> Assignment
Keeping every word the same, return the listing from its first line until the line holding "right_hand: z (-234" has been returned as well.

•••••

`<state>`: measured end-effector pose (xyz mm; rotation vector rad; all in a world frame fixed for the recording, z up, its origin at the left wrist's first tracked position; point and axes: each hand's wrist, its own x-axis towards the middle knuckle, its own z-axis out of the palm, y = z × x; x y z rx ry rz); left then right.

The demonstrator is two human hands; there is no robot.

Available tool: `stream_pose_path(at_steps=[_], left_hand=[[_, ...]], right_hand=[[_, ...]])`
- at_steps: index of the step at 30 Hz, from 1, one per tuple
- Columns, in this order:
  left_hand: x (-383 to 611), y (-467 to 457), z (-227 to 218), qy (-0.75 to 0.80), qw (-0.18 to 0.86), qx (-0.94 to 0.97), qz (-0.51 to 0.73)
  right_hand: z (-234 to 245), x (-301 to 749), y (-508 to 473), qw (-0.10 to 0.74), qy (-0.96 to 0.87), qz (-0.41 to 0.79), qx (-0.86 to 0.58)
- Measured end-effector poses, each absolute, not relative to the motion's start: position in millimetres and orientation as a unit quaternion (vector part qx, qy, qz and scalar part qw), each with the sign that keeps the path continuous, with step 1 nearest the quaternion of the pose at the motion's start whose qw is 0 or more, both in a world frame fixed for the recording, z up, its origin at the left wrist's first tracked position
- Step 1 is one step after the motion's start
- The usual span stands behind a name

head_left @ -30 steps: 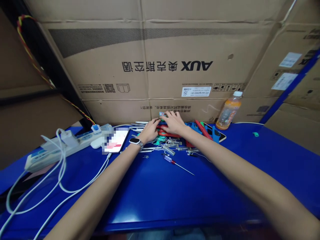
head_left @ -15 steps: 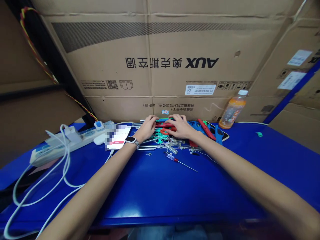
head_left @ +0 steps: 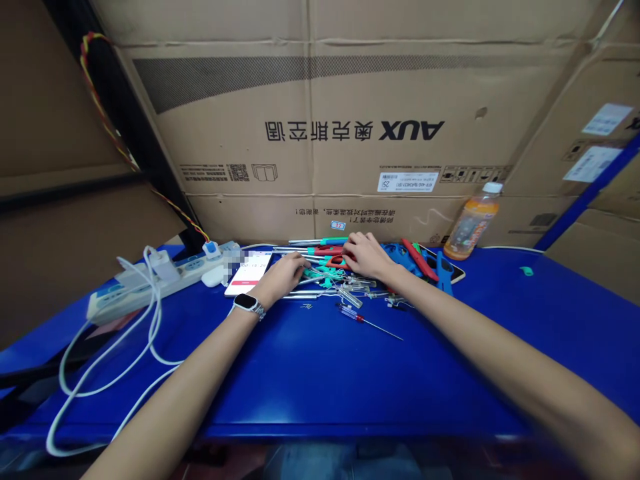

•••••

> Answer to the exercise
`<state>`: measured end-effector pose (xyz mm; rotation vector rad; all in a world frame fixed for the recording, z up, its origin at the left wrist's first tracked position; point and axes: each hand's wrist, its own x-axis towards the middle knuckle, its own z-axis out of the palm, y = z × x; x y z rx ry rz); left then right.

The demonstrator is two human hands; there is no robot.

Available tool: `stream_pose_path(at_steps=[_], left_hand=[[_, ...]], right_hand=[[_, ...]])`
- at_steps: index of the step at 30 Hz, from 1, one per tuple
- Columns, in this order:
  left_hand: x (-383 to 611), y (-467 to 457), z (-227 to 218), qy (-0.75 to 0.80), qw (-0.18 to 0.86), qx (-0.94 to 0.97), qz (-0.51 to 0.73)
  right_hand: z (-234 to 245), x (-301 to 749), y (-508 to 473), qw (-0.10 to 0.74), qy (-0.96 to 0.87), qz (-0.41 to 0.79), qx (-0.86 to 0.58)

No additional answer is needed here.